WORK REQUIRED
For each line of the data below that contains "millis", return that line.

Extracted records
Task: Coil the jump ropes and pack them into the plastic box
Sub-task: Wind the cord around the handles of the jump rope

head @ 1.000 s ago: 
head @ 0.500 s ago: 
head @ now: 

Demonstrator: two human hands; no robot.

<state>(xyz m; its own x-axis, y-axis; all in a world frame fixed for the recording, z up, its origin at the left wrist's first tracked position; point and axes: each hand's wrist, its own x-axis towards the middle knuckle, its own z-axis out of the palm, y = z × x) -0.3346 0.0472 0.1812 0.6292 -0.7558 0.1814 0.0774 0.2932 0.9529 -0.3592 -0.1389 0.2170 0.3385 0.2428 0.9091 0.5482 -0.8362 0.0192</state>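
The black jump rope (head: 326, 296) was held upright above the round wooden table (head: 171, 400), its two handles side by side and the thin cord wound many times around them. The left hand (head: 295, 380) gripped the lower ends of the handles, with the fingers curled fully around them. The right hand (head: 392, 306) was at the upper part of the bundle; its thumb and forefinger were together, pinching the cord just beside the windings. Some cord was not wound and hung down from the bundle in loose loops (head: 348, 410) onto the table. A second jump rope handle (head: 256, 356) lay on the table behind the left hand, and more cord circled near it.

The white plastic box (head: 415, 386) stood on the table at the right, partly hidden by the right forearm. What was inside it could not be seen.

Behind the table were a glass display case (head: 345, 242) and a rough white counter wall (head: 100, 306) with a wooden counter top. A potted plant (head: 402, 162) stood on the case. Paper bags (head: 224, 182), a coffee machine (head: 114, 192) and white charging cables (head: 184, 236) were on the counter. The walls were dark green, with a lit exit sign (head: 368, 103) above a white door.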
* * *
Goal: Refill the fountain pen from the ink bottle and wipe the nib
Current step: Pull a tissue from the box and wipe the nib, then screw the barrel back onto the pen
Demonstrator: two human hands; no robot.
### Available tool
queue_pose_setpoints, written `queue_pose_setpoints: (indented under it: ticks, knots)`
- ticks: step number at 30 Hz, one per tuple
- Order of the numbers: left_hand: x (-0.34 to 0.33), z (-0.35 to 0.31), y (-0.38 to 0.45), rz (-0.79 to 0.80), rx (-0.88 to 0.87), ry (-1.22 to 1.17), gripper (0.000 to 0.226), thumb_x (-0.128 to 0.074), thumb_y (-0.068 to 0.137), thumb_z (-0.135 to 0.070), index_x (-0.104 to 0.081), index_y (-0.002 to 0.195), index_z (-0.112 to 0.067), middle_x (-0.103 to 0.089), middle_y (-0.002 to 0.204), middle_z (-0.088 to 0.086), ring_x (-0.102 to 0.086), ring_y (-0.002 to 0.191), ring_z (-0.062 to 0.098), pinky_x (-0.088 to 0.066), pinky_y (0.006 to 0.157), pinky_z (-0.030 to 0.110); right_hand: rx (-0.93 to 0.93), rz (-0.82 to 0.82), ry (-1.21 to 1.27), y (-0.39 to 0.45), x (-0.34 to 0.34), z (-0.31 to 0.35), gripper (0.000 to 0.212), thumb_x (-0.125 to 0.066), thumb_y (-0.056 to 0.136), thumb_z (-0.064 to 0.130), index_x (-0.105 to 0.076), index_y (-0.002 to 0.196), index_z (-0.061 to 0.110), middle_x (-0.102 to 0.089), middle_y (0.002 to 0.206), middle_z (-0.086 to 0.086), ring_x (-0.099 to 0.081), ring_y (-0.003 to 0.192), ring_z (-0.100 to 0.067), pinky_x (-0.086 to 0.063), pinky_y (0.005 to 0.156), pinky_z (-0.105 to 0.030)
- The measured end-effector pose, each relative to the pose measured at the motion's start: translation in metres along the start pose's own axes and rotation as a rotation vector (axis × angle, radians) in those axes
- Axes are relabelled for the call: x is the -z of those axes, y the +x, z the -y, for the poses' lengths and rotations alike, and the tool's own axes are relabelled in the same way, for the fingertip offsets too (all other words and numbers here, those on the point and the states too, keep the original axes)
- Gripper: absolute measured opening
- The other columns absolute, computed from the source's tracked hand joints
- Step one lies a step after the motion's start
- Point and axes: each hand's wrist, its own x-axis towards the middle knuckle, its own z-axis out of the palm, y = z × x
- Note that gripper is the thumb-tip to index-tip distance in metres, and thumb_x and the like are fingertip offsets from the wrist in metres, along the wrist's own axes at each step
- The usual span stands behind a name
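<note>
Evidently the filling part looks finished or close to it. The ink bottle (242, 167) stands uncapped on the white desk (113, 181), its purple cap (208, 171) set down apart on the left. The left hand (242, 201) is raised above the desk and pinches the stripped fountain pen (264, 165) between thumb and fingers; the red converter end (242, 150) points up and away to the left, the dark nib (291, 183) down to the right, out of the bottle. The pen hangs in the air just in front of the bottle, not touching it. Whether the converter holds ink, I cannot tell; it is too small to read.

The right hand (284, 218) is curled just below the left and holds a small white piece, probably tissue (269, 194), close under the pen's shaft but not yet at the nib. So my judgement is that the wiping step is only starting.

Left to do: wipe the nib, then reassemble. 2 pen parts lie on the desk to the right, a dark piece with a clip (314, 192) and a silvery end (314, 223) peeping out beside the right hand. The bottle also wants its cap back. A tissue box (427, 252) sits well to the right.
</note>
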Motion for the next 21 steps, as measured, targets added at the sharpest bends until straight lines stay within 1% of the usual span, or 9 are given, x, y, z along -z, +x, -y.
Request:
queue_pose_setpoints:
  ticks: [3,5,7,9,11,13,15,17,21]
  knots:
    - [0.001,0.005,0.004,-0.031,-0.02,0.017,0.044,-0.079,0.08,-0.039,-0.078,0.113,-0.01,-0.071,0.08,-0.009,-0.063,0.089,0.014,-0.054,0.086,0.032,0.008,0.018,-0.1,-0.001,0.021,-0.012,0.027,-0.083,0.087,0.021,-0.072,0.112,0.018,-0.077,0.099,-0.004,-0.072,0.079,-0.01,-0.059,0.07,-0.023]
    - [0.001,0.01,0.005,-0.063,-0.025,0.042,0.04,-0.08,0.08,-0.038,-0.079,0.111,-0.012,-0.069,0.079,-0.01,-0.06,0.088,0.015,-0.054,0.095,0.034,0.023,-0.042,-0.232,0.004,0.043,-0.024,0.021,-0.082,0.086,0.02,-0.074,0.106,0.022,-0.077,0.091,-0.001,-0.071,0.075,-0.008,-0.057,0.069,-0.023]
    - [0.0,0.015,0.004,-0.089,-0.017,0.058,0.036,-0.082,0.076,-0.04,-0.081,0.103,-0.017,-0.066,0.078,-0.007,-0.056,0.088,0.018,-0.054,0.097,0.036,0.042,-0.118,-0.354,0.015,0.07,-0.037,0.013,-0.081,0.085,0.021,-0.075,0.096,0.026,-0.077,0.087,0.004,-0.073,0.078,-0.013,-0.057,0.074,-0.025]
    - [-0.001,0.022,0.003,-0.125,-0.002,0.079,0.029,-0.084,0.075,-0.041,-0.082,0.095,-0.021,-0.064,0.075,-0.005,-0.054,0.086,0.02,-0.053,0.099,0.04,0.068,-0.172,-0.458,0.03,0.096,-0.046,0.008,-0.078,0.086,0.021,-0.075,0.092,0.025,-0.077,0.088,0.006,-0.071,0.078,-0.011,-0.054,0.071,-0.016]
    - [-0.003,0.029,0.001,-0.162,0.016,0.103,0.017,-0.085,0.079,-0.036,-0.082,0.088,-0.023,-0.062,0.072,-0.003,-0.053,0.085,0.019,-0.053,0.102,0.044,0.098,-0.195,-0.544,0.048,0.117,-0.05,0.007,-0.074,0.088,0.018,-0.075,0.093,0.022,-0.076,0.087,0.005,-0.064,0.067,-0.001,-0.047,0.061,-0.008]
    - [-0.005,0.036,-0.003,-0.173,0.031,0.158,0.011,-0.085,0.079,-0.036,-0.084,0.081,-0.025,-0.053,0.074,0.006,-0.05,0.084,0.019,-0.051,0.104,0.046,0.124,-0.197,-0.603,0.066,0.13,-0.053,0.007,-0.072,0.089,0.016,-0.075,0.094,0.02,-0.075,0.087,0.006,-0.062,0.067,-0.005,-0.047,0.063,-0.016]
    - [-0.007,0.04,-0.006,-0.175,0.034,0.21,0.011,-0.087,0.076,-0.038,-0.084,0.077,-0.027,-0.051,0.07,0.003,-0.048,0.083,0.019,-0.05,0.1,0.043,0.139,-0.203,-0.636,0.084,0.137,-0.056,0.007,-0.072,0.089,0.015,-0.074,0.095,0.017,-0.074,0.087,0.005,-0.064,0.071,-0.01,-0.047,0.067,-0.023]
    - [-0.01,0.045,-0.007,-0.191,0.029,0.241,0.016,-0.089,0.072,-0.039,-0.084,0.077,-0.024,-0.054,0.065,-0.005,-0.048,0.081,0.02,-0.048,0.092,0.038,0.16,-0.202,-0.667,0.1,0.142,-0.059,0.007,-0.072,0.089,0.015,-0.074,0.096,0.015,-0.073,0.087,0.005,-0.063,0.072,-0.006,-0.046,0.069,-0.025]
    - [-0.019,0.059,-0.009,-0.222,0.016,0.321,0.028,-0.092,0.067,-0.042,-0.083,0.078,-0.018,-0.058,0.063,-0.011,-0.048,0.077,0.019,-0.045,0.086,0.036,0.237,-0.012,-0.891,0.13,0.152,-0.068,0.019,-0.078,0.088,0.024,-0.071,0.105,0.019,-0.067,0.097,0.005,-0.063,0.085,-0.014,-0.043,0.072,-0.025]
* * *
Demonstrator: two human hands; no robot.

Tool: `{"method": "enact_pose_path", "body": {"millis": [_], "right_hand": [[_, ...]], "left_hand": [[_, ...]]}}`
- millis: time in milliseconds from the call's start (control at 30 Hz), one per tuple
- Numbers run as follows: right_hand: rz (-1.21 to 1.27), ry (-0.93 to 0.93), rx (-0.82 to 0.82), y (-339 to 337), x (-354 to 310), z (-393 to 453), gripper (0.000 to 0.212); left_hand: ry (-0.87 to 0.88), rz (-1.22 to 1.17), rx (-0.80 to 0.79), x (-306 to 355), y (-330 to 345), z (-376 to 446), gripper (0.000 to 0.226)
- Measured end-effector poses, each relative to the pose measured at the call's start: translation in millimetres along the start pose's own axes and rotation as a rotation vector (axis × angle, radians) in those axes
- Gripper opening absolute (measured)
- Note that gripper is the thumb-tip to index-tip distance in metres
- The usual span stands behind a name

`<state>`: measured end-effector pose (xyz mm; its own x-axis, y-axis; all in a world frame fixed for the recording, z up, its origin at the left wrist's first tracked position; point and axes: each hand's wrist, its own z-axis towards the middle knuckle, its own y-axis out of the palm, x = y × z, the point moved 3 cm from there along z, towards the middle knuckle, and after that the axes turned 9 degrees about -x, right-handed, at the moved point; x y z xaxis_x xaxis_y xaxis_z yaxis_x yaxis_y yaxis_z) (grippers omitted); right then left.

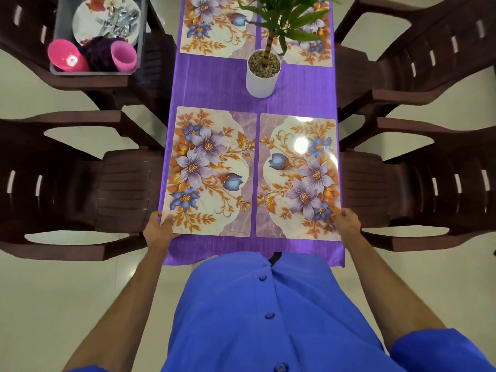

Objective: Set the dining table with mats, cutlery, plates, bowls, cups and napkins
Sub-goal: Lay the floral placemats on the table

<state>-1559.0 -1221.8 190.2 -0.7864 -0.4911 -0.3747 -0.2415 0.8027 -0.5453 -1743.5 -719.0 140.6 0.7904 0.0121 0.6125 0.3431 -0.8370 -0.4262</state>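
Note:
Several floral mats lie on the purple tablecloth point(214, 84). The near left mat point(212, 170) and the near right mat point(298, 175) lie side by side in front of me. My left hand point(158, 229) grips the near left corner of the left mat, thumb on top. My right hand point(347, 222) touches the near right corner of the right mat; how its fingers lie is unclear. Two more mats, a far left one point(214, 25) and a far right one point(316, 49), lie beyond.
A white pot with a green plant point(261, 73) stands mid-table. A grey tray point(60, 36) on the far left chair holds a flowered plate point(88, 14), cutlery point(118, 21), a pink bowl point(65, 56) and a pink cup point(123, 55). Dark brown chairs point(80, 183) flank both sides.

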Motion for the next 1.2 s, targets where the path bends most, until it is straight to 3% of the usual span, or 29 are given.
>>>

RESPONSE TO THIS EXERCISE
Tool: `{"method": "enact_pose_path", "body": {"millis": [_], "right_hand": [[_, ...]], "left_hand": [[_, ...]]}}`
- millis: time in milliseconds from the call's start (control at 30 Hz), one per tuple

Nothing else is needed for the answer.